Nous ne voyons guère à citer dans son livre qu'un passage intéressant, celui qui est relatif à l'enseignement élémentaire des langues. Il exprime des idées justes et qui sont aujourd'hui universellement acceptées en théorie, bien que dans la pratique la routine ait encore maintenu une partie des abus que signale Guyton de Morveau :

« On a défini la grammaire l'art de parler, dit-il ; mais si nous sommes forcés de reconnaître que les langues n'ont pas été faites par règles et par art, mais par accident, et par le commun usage du peuple ; s'il est constant qu'elles n'ont été chacune dans l'origine qu'un amas de matériaux informes, entassés de toutes parts, et peu faits pour s'ajuster ensemble d'une manière régulière ; s'il est vrai de dire enfin que toute langue a été formée longtemps avant d'avoir une grammaire, que toute grammaire ne peut être considérée que comme un corps d'observations sur l'usage d'une langue quelconque, et qu'il est très possible, très ordinaire même de parler avec élégance et politesse sans avoir aucune connaissance de la grammaire, sans savoir ce que c'est que temps, participe, adverbe et préposition (Locke, Education des enfants, § 193) : on conviendra sans peine que la grammaire serait plus justement définie l'art de rendre raison du langage ; et une conséquence nécessaire de cette définition sera qu'il n'est pas moins absurde de commencer l'étude d'une langue par la grammaire, que de faire rendre raison de ce que l'on ne connaît pas.

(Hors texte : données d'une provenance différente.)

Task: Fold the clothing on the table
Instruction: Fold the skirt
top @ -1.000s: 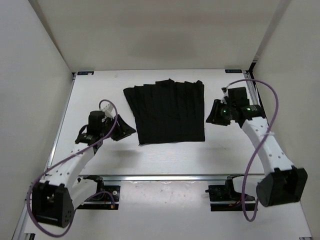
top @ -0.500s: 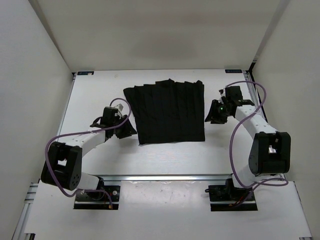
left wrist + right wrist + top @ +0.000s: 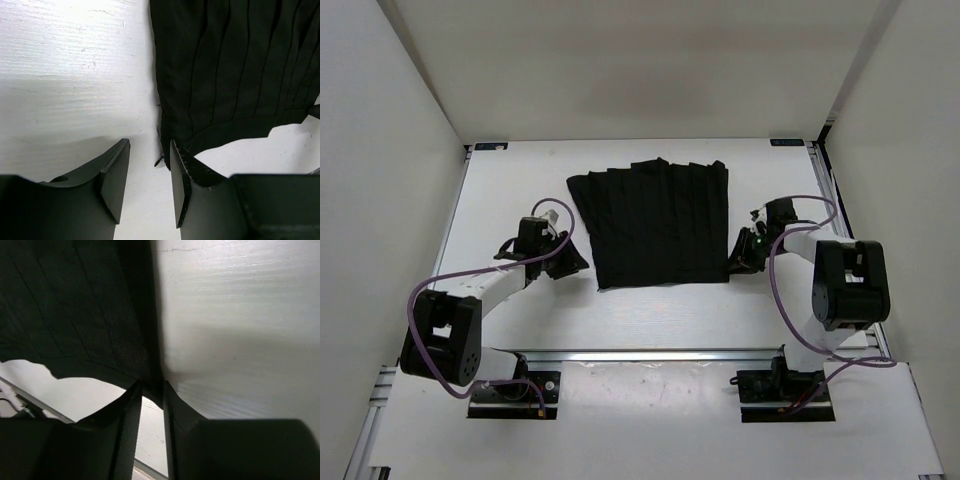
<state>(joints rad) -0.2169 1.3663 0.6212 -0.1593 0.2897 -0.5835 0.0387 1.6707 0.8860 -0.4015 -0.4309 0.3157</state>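
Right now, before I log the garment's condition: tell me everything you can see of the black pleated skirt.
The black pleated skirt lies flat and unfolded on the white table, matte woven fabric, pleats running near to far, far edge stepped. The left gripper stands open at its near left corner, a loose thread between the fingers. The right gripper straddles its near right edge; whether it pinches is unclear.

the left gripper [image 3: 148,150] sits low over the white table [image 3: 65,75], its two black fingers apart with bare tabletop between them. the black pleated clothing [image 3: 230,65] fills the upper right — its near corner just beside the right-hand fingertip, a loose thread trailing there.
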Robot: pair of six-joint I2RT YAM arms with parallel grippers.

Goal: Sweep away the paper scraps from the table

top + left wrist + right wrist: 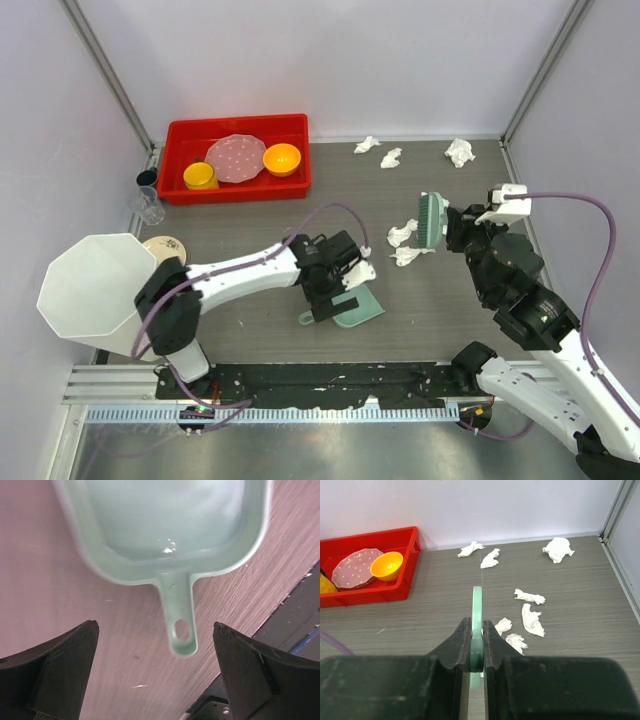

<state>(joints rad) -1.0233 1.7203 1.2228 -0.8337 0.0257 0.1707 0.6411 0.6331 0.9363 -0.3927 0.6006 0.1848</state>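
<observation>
Left claw (155,626) hangs open low over the table (60,570), its black fingers (65,665) spread wide on either side of the dustpan's handle (179,617) and touching neither it nor the wood. This mint-green dustpan (358,308) lies flat on the table toward the near edge, its handle pointing at the claw. Right of it, about mid-table, four white scraps (529,596) lie in a loose cluster just beside the brush (432,218). Three more scraps (367,144) lie well apart from these along the far edge, two close together and one off to the right. Right claw (477,625) is clamped tight on the thin green brush, holding it edge-on; whether the brush touches the table I cannot tell.
</observation>
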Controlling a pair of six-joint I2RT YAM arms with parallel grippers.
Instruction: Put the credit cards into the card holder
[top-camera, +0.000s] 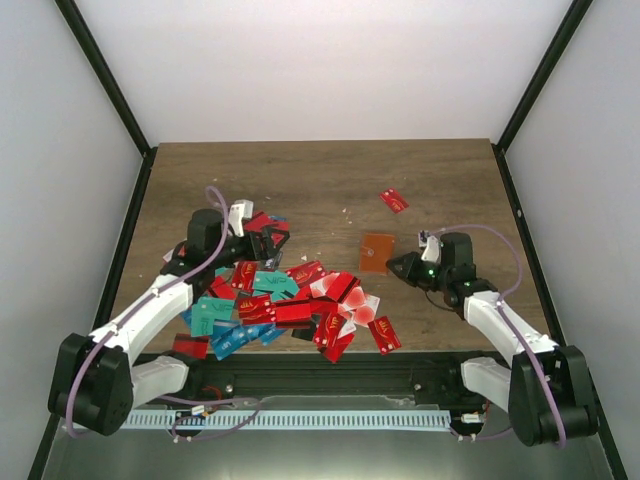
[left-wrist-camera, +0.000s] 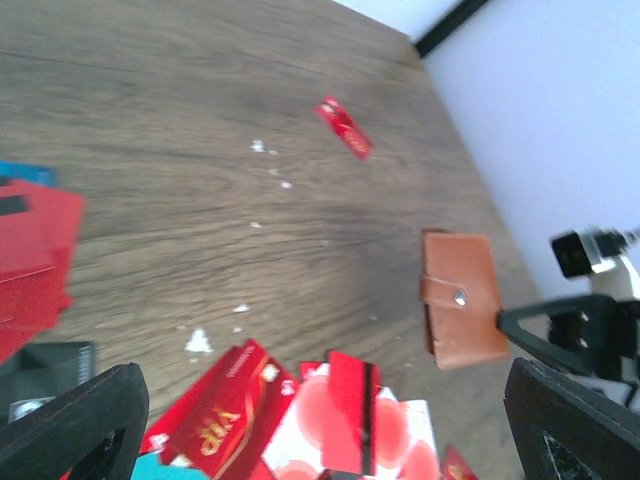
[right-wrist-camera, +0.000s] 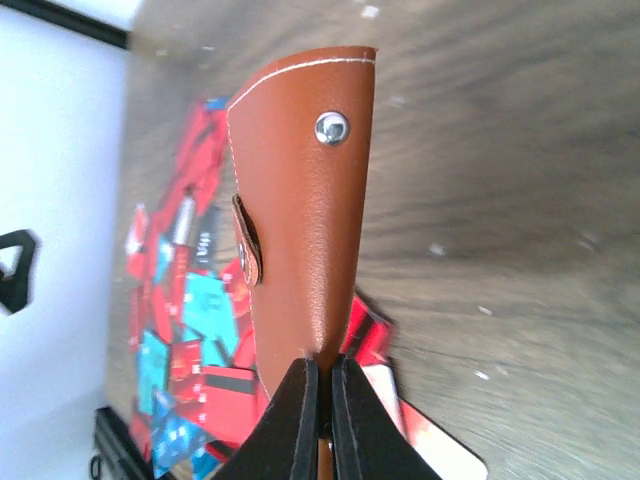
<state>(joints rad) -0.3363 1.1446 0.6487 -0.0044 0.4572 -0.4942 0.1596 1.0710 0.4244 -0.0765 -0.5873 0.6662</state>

« S'il y a absurdité dans cette pratique par rapport à la marche des études, il n'y en a pas moins par rapport à l'âge auquel on impose cette tâche. Quelle occupation pour des enfants que la logique du langage, que des règles gui, naturellement isolées de tout objet sensible, deviennent encore isolées de tout signe représentant, par l'application que l'on en fait à des mots inconnus ! Quoi de plus froid pour l'attention, de plus rebutant pour l'intelligence, de plus pénible pour la mémoire?. Devons-nous, après cela, nous étonner de la répugnance que tous les enfants apportent à ce travail ? répugnance que l'on ne vaincrait que rarement, sans ce barbare appareil de châtiments, qui les met incessamment dans la triste nécessité d'opter entre deux maux pour le moindre, et dont l'effet le plus ordinaire est de les irriter par l'injustice, ou de les abrutir par l'épouvante, et dans tous les cas de leur inspirer une haine insurmontable pour l'étude. »

Si le livre de Guyton de Morveau sur l'éducation n'offre pas un grand intérêt, il n'en est pas de même des travaux scientifiques par lesquels il se signala bientôt à l'attention publique. Il donna le spectacle, rare à cette époque, d'un magistrat consacrant tous ses loisirs à l'étude des sciences, particulièrement de la physique et de la chimie. On lui doit la découverte du procédé de désinfection par le chlore (1773). En 1774, il obtint des Etats de Bourgogne la création à Dijon de cours publics de chimie, de minéralogie et de matière médicale, et il occupa lui-même la chaire de chimie. Ses collègues du parlement ayant jugé, qu'il dérogeait par là à la dignité de la magistrature, lui suscitèrent des désagréments qui l'engagèrent enfin à se démettre de sa charge d'avocat général. Libre alors de se consacrer tout entier à son goût pour les sciences, il travailla avec Lavoisier à la création de la nomenclature chimique, et publia un Dictionnaire de chimie. Lorsque éclata la Révolution, il en adopta les principes, fut élu député à la Législative, puis à la Convention, où il vota la mort de Louis XVI, et devint membre du Comité d'instruction publique. Dans ce Comité, il fut au premier rang de ceux qui s'appliquèrent à mettre au service de la patrie menacée les récentes découvertes de la science : ce fut lui en particulier qui créa l'aérostation militaire ; il monta lui-même en ballon le jour de la bataille de Fleurus pour reconnaître les positions de l'ennemi. Il contribua à la fondation de l'Ecole centrale des travaux publics, devenue l'Ecole polytechnique, où il professa pendant onze ans ; devint membre de l'Institut en l'an IV ; et fut nommé administrateur de la Monnaie, fonctions qu'il garda jusqu'en 1814. Napoléon lui avait donné le titre de baron. Au retour des Bourbons, il obtint une pension en considération des services qu'il avait rendus à la science. Il mourut en 1816, à l'âge de soixante-dix-neuf ans.